- Theatrical release poster
- Directed by: Reginald LeBorg
- Written by: Dwight V. Babcock
- Based on: Inner Sanctum Mystery by Himan Brown
- Produced by: Ben Pivar; Will Cowan;
- Starring: Lon Chaney Jr.; Acquanetta; Jean Parker;
- Cinematography: Paul Ivano
- Edited by: Milton Carruth
- Music by: Paul Sawtell
- Production company: Universal Pictures
- Distributed by: Universal Pictures
- Release date: 1944;
- Running time: 64 minutes
- Country: United States
- Language: English

= Dead Man's Eyes =

1944 film by Reginald LeBorg

Dead Man's Eyes is a 1944 American noir-mystery film, and the third installment in The Inner Sanctum Mysteries anthological film series, which was based on the popular radio series of the same name. Directed by Reginald LeBorg, and starring Lon Chaney Jr. and Jean Parker, the movie was distributed by Universal Pictures.

==Plot==
Painter Dave Stuart is blinded by his jealous model, Tanya, who says she mistakenly switched Dave's eyewash with acid. 'Dad' Hayden, father of his fiancé Heather, offers an operation to restore his sight, but Stuart will have to wait until 'Dad' Hayden dies. The benefactor dies a premature death and Stuart becomes a suspect.

Dave tells Heather he no longer loves her and wishes to break their engagement because he considers his blindness a burden to her.

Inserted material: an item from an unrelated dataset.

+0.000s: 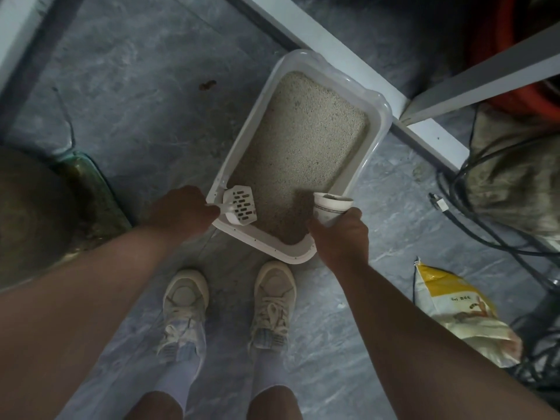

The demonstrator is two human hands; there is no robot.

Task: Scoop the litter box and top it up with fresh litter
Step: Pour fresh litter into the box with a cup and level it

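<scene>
A white litter box (382,115) filled with pale granular litter (303,137) lies on the grey floor in front of my feet. My left hand (181,209) grips the handle of a white slotted scoop (241,204), whose blade hovers over the box's near left corner. My right hand (341,234) holds a white paper cup (328,207) tilted over the near right part of the box, with dark material visible at its mouth. A yellow and white litter bag (454,313) lies on the floor to the right.
My two shoes (230,301) stand just behind the box. Black cables (472,207) and a cloth bundle lie at the right. A white frame leg (424,128) runs behind the box. A round dark object (27,213) sits at the left. A small dark clump (207,84) lies on the floor.
</scene>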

Tanya volunteers to be Dave's caregiver as she has secretly been in love with him and sees his handicap as an opportunity to have him to herself.

Even though Dave is accused of killing 'Dad' Hayden, doctors transplant Hayden's corneas into Dave, since it was Dad's wish that his eyes go to Dave after his death. Before the operation can be performed, Tanya steals the corneas thinking that Dave will never return to Heather if he remains blind. Dr. Alan Bittaker suspects that Tanya is the person who took the corneas and confronts her. Tanya admits she took the corneas so that she could continue to care for Dave, but that she doesn't really want him to remain blind. Dr. Bittaker takes the eyes to the hospital and the transplant is performed. At first, the transplant seems to be a failure as Dave continues to be blind.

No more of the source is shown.